> **WHAT IS NEEDED**: What lines of the material below hold the string "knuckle"? Copy them out.

++++ RECORDS FOR THE TASK ++++

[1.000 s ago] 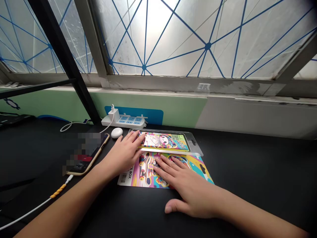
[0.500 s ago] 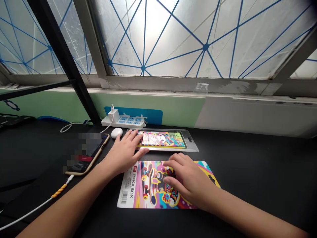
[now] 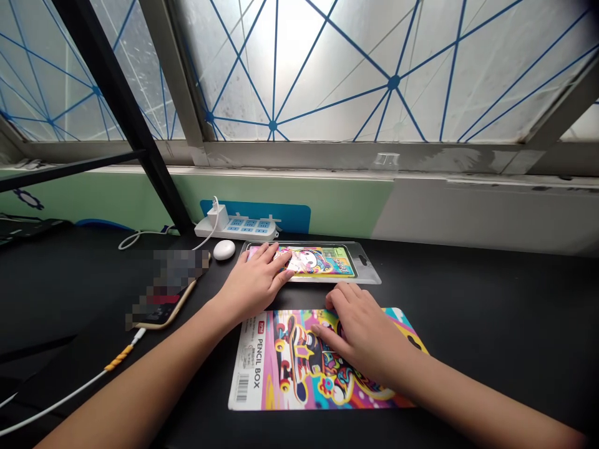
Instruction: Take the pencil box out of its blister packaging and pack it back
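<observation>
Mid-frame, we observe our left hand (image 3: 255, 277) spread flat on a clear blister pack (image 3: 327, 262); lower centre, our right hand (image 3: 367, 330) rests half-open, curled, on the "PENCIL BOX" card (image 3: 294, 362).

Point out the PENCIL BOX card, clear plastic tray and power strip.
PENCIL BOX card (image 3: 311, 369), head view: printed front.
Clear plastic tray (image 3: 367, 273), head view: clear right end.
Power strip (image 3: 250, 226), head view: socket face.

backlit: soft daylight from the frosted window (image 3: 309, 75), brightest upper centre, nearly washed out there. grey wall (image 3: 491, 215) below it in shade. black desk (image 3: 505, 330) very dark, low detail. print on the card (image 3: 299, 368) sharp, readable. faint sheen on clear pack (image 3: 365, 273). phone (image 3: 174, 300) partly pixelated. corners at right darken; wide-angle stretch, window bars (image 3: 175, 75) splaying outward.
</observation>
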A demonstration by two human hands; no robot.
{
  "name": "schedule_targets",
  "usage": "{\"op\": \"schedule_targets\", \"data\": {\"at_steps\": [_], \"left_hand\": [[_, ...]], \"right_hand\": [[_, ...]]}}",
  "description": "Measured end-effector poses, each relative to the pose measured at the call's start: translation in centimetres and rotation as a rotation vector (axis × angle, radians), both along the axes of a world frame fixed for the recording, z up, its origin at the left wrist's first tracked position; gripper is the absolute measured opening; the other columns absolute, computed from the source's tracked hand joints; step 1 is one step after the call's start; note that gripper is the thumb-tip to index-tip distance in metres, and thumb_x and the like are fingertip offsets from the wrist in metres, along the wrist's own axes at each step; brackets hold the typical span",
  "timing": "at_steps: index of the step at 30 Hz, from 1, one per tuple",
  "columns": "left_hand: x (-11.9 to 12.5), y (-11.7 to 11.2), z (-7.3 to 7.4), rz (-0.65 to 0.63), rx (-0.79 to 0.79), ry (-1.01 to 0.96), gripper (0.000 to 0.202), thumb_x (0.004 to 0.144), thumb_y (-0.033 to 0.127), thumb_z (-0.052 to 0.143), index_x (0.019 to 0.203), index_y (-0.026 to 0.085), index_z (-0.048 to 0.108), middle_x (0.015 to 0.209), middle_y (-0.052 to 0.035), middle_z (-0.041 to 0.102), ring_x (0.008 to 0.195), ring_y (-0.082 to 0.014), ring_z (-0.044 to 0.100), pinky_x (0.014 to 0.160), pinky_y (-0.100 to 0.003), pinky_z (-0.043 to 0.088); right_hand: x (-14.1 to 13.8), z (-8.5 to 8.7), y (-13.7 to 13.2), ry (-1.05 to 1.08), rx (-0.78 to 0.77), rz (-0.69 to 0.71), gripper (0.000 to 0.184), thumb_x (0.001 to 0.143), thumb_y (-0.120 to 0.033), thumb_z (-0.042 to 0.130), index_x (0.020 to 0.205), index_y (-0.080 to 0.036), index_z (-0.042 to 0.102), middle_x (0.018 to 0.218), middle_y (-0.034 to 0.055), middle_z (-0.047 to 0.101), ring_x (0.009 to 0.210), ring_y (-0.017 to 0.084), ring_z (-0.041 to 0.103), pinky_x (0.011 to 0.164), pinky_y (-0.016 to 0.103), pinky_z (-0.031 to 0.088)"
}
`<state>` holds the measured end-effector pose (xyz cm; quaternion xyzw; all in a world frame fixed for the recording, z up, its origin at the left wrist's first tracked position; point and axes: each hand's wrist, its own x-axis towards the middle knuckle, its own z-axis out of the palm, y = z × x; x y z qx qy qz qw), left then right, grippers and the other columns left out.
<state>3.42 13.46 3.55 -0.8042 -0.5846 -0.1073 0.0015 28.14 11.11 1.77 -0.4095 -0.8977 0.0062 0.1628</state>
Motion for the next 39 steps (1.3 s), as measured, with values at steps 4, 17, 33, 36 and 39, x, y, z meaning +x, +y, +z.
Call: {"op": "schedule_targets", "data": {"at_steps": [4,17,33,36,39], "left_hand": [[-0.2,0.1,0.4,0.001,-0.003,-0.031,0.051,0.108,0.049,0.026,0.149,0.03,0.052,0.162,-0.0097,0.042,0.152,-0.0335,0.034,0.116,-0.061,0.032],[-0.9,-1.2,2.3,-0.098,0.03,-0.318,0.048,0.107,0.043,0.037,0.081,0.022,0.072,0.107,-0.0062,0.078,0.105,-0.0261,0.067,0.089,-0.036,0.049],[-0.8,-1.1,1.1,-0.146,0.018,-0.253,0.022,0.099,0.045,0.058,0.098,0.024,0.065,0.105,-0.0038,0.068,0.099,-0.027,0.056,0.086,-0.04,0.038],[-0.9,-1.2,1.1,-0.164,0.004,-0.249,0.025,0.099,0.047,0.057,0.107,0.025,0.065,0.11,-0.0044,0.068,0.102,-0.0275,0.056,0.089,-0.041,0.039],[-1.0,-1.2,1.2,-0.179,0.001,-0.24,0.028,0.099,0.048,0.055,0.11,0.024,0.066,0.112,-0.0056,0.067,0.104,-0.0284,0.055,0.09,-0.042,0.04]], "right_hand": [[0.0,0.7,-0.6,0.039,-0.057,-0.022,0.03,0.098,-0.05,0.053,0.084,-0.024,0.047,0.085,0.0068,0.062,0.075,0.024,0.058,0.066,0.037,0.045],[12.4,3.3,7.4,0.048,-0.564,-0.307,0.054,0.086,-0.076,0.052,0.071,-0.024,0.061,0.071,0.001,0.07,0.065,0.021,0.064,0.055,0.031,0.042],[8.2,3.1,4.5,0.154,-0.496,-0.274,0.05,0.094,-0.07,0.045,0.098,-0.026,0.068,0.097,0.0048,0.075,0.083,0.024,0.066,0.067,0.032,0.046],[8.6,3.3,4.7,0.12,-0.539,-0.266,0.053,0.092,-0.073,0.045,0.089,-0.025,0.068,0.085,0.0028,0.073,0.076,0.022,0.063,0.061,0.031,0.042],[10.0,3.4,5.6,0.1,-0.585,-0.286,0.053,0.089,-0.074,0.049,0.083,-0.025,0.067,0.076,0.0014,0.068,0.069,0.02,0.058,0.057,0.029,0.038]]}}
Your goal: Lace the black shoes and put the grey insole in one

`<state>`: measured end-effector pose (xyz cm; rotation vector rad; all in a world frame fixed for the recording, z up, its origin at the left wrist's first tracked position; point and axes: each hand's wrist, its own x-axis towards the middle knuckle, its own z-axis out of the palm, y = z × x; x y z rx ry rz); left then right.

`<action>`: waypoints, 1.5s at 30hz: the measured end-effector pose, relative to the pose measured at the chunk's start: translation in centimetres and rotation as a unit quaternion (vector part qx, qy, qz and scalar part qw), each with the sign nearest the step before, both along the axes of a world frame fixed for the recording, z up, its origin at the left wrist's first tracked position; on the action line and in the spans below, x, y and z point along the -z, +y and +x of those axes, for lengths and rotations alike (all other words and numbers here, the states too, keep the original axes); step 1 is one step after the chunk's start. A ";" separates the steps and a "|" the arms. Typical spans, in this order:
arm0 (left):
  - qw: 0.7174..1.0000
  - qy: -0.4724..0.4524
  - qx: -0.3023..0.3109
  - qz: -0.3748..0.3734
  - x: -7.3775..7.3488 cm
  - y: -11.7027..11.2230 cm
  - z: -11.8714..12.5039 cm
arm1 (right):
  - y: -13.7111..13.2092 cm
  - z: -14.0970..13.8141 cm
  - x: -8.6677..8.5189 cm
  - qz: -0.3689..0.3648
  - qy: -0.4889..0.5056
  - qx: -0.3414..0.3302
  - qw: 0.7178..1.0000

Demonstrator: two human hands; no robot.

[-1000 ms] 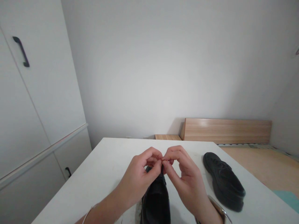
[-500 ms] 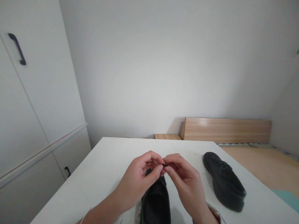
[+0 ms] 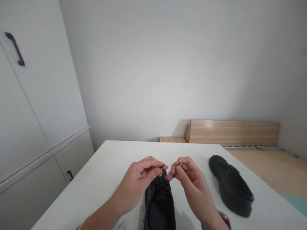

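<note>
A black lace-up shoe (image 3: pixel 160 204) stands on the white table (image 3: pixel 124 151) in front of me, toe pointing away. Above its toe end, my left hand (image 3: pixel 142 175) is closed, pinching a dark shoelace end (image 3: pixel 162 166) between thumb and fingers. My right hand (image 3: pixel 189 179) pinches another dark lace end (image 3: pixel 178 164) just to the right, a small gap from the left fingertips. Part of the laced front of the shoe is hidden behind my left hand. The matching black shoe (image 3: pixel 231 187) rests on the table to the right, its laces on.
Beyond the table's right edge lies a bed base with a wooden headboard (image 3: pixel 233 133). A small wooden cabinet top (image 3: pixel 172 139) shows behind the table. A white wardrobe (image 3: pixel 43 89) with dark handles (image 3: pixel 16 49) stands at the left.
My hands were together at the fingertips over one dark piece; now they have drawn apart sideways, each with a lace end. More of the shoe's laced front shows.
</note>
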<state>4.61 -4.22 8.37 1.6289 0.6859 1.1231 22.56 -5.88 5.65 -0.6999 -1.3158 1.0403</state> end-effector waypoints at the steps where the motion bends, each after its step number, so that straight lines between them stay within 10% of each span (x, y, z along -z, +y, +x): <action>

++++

> **RESPONSE AREA**:
`<state>` holds the measured end-effector pose (xyz cm; quaternion xyzw; all in a world frame fixed for the recording, z up, its origin at the left wrist's first tracked position; point and axes: each hand's wrist, its own x-axis towards the middle knuckle, its own z-axis out of the palm, y = z × x; x y z qx qy qz qw), left then right, grippers and the other columns left out.
`<state>`: measured end-effector pose (xyz cm; rotation vector rad; all in a world frame fixed for the recording, z up, its origin at the left wrist's first tracked position; point and axes: each hand's wrist, its own x-axis towards the middle knuckle, its own z-axis out of the palm, y = z × x; x y z rx ry rz); left then right.

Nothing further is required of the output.